One-Hundred Percent Tariffs on Pharmaceuticals Started October 1st. Who’s Paying for Them?

Dan Doebler | October 24, 2025

*Note: This article is not meant to be an exhaustive look at US drug policy. Rather it is meant to offer some insights while stimulating further questions and discussion to strengthen understanding of trends in US drug pricing. No political affiliations, critiques or judgments should be implied from this writing.

Rising Costs and New Tariffs

Employers and patients are increasingly strained by new drug costs. So, when an announcement of a 100% tariff came late last month – people in healthcare, including those funding payment for drug coverage, paid attention.

On September 25th, the Administration announced that branded (patented) pharmaceutical products will be subject to a 100% tariff unless the manufacturer is actively building their manufacturing facility in the United States.

The following day, a White House official clarified that these tariffs will not apply to those drugs from the European Union (EU) or Japan, as their duties from those areas are capped at fifteen percent (15%).

While both announcements were short on detail for determining exactly what drugs would be impacted, there’s a lot we can understand from the outset.

What’s Covered – and What’s Not

No Generics

The tariffs only apply to branded drugs. Approximately ninety percent (90%) of all drugs dispensed are generic, meaning that these tariffs would not apply. More than eighty percent (80%) of manufacturing of US generic drugs occurs in India and China.1 These generic drugs represent a critical and necessary cost savings for patients and payers.

Exempt Brand Manufacturers

In the weeks following the announcement, several major pharmaceutical companies including; Pfizer, AstraZeneca, and EMD Serono (Merck KGaA), announced new or expanded U.S. manufacturing initiatives that appear to exempt them from the tariffs. Other manufacturers, such as Johnson & Johnson, Eli Lilly, Roche, and AbbVie, already had established U.S. manufacturing plans in place before this announcement and would presumably be exempt.

Impacts on Patients and the Supply Chain

On-Site Rx operates with a pass-through pricing model, meaning the price we pay wholesalers for a drug is the same price our clients pay. Other pharmacies have margin pricing inflating the cost of the drug to earn revenue through markups. Depending on how reimbursement formulas are structured in the retail sector, this could create uncertainty and risk for traditional pharmacy models.

While On-Site Rx pharmacies could see lower overall pricing due to reduced markups, a 100% tariff applied to specific products would still result in significant price increases for employers and patients. To date, neither On-Site Rx nor our wholesalers have observed notable price increases in catalog pricing.

At least from our perspective, there hasn’t been a price to pay yet.

Potential Impacts

Positively Impacted

·      Pharmacy Benefit Managers (PBMs) / Insurance Companies – PBM contracts often earn revenue as a percentage of the drug price. Higher prices could therefore increase margin dollars, though the small number of impacted products suggests this effect would be limited.

·      Wholesalers – Depending on whether the drug is warehoused with the manufacturer or wholesaler, timing of any price impact could vary. So far, wholesalers report no disruptions.

·      Manufacturers with Competitors in the Same Class – Drugs unaffected by tariffs could gain coverage advantages, creating incentives for other manufacturers to comply with domestic manufacturing requirements.

Negatively Impacted:

·      Patients – Formulary changes could limit access to certain drugs, especially for patients on high-deductible or coinsurance plans.

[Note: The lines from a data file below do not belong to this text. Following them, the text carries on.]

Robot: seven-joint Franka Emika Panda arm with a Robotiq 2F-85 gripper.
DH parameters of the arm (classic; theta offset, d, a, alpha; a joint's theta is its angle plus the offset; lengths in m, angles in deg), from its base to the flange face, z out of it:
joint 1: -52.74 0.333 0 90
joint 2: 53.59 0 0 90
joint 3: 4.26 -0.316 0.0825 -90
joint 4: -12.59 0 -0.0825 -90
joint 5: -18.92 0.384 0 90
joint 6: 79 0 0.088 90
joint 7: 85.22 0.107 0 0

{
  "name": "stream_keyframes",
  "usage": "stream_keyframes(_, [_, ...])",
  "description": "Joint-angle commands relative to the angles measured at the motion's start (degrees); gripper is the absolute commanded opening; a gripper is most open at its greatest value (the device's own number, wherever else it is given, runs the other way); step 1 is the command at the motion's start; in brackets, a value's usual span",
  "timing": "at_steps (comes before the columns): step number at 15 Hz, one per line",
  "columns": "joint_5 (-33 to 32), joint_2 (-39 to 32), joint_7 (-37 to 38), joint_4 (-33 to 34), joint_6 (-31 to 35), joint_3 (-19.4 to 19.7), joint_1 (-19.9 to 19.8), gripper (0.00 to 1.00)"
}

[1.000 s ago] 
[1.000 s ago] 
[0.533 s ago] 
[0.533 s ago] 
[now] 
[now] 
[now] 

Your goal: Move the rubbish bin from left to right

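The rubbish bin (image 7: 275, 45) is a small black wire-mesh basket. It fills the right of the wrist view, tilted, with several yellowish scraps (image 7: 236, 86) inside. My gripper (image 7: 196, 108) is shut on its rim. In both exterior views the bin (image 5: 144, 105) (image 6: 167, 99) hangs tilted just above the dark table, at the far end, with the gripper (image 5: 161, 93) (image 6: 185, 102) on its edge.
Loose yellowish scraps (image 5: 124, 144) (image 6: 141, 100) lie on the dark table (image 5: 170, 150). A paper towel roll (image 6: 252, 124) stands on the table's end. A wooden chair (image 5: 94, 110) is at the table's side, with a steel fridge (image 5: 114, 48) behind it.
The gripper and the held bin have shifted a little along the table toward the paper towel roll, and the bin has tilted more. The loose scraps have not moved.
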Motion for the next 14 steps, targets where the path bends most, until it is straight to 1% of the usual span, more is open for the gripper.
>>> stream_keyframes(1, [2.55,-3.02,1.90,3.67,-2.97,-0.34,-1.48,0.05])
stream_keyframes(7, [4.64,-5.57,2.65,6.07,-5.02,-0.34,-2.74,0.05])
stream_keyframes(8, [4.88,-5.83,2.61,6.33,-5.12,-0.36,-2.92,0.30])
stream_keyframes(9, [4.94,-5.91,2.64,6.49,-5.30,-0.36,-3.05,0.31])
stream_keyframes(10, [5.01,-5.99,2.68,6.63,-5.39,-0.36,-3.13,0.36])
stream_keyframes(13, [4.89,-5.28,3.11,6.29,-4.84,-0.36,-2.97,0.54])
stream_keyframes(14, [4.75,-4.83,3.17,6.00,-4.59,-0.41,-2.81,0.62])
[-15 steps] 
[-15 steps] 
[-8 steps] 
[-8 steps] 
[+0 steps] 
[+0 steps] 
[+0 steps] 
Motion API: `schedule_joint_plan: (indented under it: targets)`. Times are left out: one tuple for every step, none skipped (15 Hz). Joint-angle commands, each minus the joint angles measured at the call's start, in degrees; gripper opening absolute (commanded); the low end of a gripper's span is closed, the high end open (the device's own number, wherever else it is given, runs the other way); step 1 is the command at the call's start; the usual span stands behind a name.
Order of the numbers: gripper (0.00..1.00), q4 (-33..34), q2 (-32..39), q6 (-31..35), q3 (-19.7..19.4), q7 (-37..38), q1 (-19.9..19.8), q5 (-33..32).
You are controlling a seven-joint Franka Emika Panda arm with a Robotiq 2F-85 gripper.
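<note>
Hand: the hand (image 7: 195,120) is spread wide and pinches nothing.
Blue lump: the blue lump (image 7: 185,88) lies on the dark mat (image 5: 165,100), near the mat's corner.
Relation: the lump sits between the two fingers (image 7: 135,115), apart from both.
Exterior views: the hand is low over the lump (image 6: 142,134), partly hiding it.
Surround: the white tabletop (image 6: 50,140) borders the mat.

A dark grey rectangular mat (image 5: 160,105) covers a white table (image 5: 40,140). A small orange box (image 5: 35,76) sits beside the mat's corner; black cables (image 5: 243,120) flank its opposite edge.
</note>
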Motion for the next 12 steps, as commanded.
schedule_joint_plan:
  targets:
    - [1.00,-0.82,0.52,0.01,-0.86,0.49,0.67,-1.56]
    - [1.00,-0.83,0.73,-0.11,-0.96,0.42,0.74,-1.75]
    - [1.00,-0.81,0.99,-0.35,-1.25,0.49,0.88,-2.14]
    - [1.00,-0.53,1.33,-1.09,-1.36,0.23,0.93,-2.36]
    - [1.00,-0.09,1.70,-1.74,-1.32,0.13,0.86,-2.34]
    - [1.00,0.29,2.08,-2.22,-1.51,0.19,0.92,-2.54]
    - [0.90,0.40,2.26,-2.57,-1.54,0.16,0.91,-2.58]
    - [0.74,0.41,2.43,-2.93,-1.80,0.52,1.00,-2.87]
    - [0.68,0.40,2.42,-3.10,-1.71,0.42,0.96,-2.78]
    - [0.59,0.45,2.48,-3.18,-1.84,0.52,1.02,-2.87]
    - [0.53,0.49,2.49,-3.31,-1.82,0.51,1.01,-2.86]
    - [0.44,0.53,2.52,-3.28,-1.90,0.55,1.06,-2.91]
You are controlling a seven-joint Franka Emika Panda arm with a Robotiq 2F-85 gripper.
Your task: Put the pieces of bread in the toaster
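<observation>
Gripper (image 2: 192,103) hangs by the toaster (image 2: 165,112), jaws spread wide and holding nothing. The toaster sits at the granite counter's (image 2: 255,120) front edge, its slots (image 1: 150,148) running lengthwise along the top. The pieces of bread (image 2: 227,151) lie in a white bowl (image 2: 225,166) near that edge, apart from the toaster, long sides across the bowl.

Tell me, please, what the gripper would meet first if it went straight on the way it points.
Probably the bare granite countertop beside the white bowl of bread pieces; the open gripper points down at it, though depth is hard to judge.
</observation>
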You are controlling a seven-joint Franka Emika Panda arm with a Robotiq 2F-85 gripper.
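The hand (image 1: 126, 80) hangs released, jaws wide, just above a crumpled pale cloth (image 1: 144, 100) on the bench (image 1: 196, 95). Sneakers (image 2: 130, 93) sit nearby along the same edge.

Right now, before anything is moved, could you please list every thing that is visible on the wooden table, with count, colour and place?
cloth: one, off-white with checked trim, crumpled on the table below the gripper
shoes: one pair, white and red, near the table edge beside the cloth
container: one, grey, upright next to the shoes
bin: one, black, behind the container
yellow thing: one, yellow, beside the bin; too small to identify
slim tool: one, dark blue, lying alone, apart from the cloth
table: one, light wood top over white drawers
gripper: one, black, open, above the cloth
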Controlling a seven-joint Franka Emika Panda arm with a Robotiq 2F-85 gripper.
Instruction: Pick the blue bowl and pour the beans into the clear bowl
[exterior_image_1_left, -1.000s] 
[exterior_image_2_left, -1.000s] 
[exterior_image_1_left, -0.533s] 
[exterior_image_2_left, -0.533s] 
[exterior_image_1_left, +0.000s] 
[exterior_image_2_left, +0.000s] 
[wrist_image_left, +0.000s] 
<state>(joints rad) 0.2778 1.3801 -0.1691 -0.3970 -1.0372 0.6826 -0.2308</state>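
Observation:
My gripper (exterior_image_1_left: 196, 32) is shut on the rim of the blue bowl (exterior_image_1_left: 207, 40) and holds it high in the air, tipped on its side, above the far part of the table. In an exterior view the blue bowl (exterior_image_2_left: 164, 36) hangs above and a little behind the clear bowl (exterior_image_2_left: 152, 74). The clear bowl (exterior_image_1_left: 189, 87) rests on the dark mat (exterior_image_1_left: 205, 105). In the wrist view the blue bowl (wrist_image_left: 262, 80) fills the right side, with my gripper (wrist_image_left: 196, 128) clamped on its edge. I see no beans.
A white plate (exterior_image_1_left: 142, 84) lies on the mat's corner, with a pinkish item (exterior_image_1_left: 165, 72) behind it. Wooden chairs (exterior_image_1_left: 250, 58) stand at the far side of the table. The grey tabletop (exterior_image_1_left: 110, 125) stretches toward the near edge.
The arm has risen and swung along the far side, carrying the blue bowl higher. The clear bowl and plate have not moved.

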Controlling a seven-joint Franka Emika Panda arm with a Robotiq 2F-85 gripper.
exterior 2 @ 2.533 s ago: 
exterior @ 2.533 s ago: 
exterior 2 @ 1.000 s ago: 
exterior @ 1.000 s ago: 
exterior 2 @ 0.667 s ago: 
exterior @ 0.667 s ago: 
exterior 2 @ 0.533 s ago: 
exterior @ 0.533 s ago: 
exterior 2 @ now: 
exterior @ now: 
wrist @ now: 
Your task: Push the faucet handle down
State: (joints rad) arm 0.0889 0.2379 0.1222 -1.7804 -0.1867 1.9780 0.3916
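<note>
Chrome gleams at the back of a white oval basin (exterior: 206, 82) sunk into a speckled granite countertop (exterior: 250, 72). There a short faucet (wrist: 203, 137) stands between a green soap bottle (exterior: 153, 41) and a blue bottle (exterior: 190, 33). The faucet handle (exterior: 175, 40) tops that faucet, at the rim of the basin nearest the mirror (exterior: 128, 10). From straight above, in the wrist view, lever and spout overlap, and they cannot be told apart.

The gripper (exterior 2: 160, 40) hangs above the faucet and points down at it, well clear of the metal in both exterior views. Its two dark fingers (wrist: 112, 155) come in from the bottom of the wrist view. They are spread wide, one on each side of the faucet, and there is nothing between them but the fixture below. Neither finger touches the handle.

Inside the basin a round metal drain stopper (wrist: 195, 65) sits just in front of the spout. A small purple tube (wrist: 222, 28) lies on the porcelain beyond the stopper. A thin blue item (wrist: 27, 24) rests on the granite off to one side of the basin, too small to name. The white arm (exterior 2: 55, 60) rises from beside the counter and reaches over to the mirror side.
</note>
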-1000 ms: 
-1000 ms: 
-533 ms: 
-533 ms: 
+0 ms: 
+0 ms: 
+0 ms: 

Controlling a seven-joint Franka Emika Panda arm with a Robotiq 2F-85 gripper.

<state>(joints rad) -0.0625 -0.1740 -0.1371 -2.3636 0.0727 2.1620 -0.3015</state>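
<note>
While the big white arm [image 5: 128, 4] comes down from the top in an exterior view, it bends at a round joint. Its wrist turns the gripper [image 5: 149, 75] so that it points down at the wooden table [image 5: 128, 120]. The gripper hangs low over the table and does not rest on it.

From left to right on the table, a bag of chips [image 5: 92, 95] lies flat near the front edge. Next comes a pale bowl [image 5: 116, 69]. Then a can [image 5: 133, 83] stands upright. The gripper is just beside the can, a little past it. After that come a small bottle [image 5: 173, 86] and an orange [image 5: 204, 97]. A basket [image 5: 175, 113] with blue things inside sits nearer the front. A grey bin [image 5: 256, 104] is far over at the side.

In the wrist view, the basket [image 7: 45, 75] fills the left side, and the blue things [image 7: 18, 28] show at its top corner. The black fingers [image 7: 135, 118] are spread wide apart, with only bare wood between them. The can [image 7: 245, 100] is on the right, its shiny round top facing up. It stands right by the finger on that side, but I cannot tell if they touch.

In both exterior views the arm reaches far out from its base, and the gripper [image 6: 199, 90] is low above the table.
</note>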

·      Employers/Payers – Plan sponsors, including employers, governments, and unions, typically bear 80–90% of total drug costs and would feel the largest financial impact.

·      Manufacturers – List prices may not rise, but end costs could. If market share shifts to exempt competitors, revenues may decline.

Unknown Impact:

·      Pharmacies –Assuming reimbursement models keep up with any changes, the impact would be neutral on the pharmacy. However, if reimbursement formulas from the PBMs lag behind and only reflect current AWP minus formulas, pharmacies would stand to lose on affected drugs.

Final Thoughts

The number of drugs impacted by these proposed tariffs appears small. However, because the affected products are already among the most expensive on the market, a 100% tariff could make their long-term U.S. viability challenging.